§ INPUT DATA
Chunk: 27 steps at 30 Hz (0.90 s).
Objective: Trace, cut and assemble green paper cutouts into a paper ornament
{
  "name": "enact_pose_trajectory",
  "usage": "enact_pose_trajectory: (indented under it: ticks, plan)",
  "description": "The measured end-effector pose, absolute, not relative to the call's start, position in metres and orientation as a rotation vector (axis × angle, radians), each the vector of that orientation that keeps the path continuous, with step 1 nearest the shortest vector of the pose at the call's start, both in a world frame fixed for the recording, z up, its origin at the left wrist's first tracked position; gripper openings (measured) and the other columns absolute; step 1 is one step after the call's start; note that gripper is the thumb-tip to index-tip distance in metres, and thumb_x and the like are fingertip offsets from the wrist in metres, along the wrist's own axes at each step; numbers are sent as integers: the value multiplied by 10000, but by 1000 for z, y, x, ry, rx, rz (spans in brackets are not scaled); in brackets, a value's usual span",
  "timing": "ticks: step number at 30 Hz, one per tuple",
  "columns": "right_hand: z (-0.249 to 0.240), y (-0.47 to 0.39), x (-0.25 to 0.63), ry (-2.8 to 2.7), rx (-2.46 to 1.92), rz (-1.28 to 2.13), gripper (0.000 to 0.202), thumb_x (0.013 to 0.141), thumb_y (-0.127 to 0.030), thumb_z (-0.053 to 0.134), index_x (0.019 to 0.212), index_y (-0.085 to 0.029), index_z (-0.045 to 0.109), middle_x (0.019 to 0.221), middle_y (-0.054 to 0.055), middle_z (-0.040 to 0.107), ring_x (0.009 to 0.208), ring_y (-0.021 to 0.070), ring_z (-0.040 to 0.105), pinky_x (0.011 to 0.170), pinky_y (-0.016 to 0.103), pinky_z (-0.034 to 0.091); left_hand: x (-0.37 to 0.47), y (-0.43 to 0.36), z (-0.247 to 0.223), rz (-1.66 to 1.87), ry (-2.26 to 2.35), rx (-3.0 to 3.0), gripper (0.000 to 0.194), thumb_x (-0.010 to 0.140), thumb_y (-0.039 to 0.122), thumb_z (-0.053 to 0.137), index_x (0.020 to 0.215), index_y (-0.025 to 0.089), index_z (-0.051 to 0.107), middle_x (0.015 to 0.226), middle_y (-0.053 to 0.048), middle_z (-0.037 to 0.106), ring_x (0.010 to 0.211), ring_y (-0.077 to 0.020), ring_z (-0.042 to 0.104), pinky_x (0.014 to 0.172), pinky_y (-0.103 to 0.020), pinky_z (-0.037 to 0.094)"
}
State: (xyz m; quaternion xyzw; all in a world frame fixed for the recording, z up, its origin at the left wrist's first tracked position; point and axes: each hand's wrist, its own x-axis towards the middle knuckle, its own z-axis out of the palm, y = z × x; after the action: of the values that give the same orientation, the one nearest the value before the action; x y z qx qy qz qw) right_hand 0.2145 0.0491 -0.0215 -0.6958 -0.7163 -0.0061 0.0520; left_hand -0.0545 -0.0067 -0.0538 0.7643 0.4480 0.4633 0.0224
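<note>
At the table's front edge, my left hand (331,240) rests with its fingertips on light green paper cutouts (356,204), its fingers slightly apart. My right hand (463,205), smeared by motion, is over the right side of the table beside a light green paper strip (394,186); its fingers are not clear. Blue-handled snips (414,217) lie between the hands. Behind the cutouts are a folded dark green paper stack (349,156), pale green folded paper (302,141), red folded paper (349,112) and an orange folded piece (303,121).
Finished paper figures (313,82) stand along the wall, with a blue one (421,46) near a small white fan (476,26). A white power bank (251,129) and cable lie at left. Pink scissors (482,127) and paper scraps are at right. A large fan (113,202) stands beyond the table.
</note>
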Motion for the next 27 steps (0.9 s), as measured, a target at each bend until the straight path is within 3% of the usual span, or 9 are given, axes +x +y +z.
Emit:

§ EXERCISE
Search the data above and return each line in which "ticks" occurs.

§ RESULT OF THIS EXERCISE
  "usage": "enact_pose_trajectory: (indented under it: ticks, plan)",
  "timing": "ticks: step number at 30 Hz, one per tuple",

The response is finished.